Task directions: Print only the line with "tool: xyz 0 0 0" and the lines after it, ending with the last line of the material, each exactly as it stands.

Stored data:
· · · · ·

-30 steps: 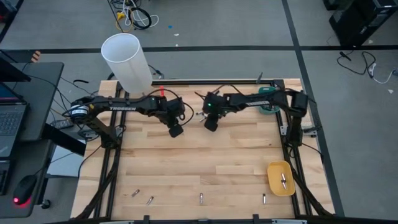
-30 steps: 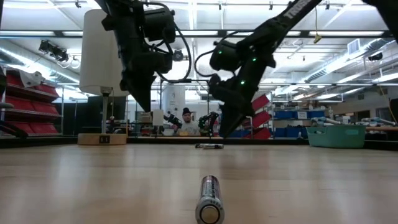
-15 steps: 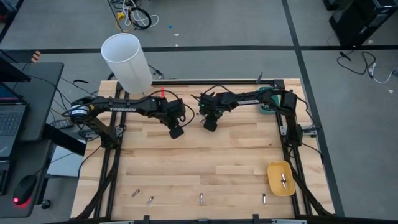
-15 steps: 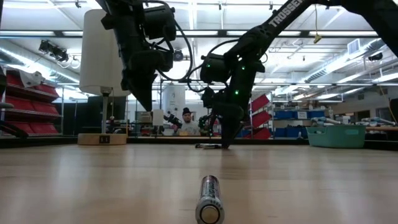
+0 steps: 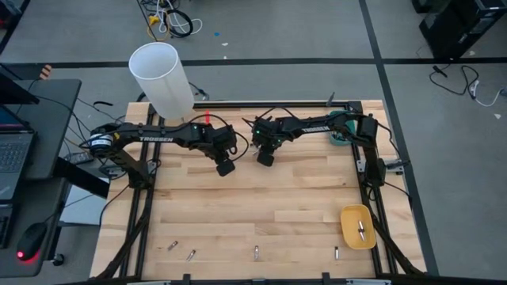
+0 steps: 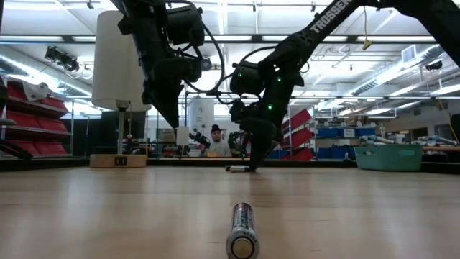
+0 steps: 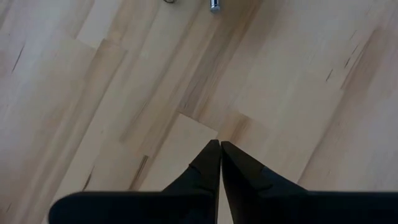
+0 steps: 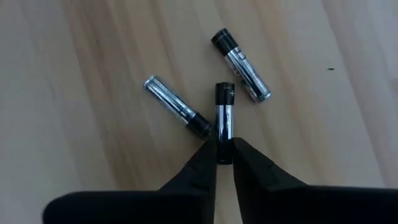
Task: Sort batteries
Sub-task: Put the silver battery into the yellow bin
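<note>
Three small silvery-and-dark batteries lie close together on the wooden table (image 5: 238, 206) near its far middle: one (image 8: 176, 115), another (image 8: 241, 56), and a middle battery (image 8: 224, 115) between them. My right gripper (image 8: 224, 155) (image 5: 265, 158) is down at the table, shut on the middle one. A little to its left, my left gripper (image 5: 225, 168) (image 7: 220, 146) hangs shut above bare wood, holding nothing. More batteries lie along the near edge (image 5: 256, 252) (image 5: 191, 255), one of them large in the low view (image 6: 242, 230). My right gripper pinches the middle battery's silvery end (image 8: 224, 144) between its two fingertips (image 8: 208, 158). The fingers come steeply from above. The battery's dark end (image 8: 224, 92) points away from the fingers. It lies low at the table among the other two (image 6: 241, 168).
A yellow tray (image 5: 358, 226) with one battery in it sits at the near right. A teal tray (image 6: 388, 157) stands at the far right. A tall white cylinder (image 5: 162, 79) rises at the far left corner. A person shows in the room beyond the table.
My right gripper has sunk to the table and shifted a little toward the left, ending at the cluster of batteries. The left arm has kept still.
</note>
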`<state>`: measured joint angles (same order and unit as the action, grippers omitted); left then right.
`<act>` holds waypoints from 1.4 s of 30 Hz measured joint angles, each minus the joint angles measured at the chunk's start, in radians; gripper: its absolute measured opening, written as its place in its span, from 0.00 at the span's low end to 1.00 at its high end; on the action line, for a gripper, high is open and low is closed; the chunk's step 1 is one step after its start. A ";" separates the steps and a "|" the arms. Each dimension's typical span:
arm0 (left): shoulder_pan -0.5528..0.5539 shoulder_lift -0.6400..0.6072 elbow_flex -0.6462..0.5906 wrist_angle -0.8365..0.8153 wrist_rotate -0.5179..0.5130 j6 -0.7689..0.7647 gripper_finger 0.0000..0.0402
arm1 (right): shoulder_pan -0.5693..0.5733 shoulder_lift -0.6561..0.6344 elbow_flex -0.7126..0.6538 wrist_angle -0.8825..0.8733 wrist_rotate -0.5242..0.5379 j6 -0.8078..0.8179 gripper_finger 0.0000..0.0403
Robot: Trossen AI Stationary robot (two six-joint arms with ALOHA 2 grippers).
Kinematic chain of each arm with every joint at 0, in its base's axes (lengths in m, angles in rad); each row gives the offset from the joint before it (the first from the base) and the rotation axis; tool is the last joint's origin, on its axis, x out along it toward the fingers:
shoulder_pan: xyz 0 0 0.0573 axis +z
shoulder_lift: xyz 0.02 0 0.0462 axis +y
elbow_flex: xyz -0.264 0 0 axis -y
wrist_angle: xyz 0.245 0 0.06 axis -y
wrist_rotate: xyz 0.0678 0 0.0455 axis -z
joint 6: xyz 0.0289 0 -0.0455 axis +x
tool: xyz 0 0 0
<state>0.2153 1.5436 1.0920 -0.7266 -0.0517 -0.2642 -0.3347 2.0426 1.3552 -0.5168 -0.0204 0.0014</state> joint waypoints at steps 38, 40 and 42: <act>-0.008 0.000 0.000 0.002 -0.033 0.028 0.08 | 0.040 0.003 -0.011 -0.014 0.044 0.083 0.25; -0.006 0.000 0.000 0.002 -0.037 0.035 0.07 | 0.041 0.009 -0.010 -0.017 0.048 0.085 0.23; -0.006 0.000 0.000 0.003 -0.041 0.048 0.07 | 0.040 0.011 -0.008 -0.029 0.050 0.096 0.17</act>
<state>0.2092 1.5436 1.0920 -0.7238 -0.0929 -0.2158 -0.2947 2.0533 1.3470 -0.5457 0.0295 0.0970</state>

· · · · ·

Reply to the exercise:
tool: xyz 0 0 0
<state>0.2153 1.5436 1.0920 -0.7266 -0.0517 -0.2642 -0.3347 2.0426 1.3552 -0.5168 -0.0204 0.0014</state> joint waypoints at steps 38, 40 and 42: <act>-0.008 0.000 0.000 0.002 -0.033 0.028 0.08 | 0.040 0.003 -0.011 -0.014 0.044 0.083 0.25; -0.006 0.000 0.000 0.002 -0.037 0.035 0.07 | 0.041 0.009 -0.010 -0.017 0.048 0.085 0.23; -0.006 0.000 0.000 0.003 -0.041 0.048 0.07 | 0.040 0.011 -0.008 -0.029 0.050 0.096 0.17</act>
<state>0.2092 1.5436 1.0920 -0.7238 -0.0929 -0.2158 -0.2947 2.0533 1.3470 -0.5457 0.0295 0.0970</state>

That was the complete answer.